Des époux divorcent. L’ex-mari est condamné par la cour d’appel à verser à son ex-épouse une prestation compensatoire de 82.500 euros sous la forme d’une attribution à l’épouse en pleine propriété par abandon de sa part dans l’appartement commun. La Cour de cassation censure cette décision au motif que les juges n’appel n’ont pas constaté « que les modalités prévues au 1° de l’article 274 du Code civil n’étaient pas suffisantes pour garantir le versement de cette prestation », privant sa décision de base légale.

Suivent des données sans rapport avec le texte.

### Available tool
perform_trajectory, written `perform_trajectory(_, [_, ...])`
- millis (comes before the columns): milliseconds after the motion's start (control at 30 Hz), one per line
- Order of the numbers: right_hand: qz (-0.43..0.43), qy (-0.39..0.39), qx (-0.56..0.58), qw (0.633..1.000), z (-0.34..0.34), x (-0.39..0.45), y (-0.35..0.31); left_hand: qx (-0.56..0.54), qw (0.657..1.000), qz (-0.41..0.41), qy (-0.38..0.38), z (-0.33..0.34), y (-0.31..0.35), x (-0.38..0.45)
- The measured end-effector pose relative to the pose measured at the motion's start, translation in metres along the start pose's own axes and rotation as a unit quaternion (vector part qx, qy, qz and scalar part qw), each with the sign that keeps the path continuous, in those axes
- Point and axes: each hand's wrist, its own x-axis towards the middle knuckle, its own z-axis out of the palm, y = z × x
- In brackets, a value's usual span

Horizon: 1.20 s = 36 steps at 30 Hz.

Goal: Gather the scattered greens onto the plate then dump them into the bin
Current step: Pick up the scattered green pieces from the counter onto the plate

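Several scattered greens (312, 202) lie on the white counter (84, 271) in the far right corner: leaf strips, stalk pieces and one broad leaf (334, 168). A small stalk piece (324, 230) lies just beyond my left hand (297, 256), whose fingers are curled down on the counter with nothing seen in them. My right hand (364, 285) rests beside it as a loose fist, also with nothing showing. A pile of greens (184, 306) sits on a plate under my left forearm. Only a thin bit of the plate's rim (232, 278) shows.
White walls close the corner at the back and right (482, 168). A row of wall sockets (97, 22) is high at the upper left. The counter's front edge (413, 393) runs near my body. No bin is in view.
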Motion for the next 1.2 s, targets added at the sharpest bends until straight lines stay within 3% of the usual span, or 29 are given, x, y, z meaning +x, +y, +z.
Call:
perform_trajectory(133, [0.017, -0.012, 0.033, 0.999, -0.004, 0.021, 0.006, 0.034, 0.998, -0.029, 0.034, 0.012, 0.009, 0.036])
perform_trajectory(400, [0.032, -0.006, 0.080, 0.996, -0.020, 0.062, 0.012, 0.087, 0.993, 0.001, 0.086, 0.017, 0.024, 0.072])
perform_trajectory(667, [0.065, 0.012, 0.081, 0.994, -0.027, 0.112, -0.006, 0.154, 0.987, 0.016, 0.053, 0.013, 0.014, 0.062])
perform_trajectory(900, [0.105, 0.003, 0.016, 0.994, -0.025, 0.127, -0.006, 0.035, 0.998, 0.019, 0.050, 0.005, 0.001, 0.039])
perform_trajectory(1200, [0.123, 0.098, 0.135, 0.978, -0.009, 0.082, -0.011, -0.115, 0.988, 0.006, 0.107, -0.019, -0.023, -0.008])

La Haute juridiction statue au visa de l’article 274 du Code civil ainsi qu’au visa d’une « réserve d’interprétation émise par la Conseil  constitutionnel dans sa décision n° 2011 151 QPC du 13 juillet 2011, aux termes de laquelle l’atteinte au droit de propriété qui résulte de l’attribution forcée prévue par le 2° de l’article 274 du code civil ne peut être regardée comme une mesure proportionnée au but d’intérêt général poursuivi que si elle constitue une modalité subsidiaire d’exécution de la prestation compensatoire en capital de sorte qu’elle ne saurait être ordonnée par le juge que dans le cas où, au regard des circonstances de l’espèce, les modalités prévues au 1° n’apparaissent pas suffisantes pour garantir le versement de cette prestation ».